In the case of Chase, as few as two percent of eligible homeowners have received permanent reductions in their mortgage payments to help them stave off foreclosure.
"We are now working very hard to convert homeowners to permanent HAMP modifications, but we are facing challenges with borrowers completing documentation or making trial plan payments as agreed," said Molly Sheehan Senior Vice President for Housing Policy, JPMorgan Chase. Chase has offer to modify 199,033 loans, 16,131 are approved for permanent modifications but only 4302, or two percent, have been permanently modified
Of every 100 Chase borrowers accepted for the program, only 15 will receive lowered monthly payments. 29 borrowers did not make all required payments under their trial plan, 20 borrowers did not submit all documents required for underwriting; 31 customers submitted all required documents but the documents do not meet HAMP underwriting standards which could be due to missing signatures or documents that are not current under the HAMP rules; and 20 borrowers completed all required documents and are eligible for underwriting.
Of the 20 borrowers who made all payments and correctly supplied documentation, four borrowers have been or likely will be denied a permanent HAMP loan modification, but may be qualified for other modification programs through Chase or the GSEs; 16 borrowers are or likely will be approved for a HAMP modification; and of those 16, 15 have or will likely receive a payment reduction, she said.
Documentation required for the program may include household income from several people, tax returns or tax transcripts from the IRS, credit reports, property valuations, divorce decrees, death certificates, and overtime or bonus information from employers.
Jack Shackett, credit loss mitigation strategies executive for Bank of America, said that 50,000 of the 65,000 Bank of America customers in the program have failed to provide documentation.
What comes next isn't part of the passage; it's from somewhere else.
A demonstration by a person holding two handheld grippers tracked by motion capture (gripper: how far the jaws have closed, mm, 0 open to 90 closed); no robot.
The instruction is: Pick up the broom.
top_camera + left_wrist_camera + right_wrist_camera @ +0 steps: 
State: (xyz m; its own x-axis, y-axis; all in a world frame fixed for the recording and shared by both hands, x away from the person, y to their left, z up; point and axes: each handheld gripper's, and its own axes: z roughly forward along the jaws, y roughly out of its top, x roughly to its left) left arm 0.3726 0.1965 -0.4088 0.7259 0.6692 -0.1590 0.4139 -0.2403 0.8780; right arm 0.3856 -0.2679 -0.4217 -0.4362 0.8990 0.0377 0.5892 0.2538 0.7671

The 15,000 who supplied correct documentation are experiencing a good conversion rate.
Shackett urged the government to find a way to accommodate borrowers who have their applications in by the program's December 31 deadline but who have not yet signed the final modification document or who are still responding to questions about their applications.
"While there have been stories of servicers making it difficult for borrowers to submit the necessary documentation, one has to consider the flip side of the argument. Borrowers may claim servicers are making it difficult to obtain documentation when, in fact, they may just simply be hoping that the permanent modification will be approved without full documentation," said Anthony Sanders, professor of real estate finance at George Mason University.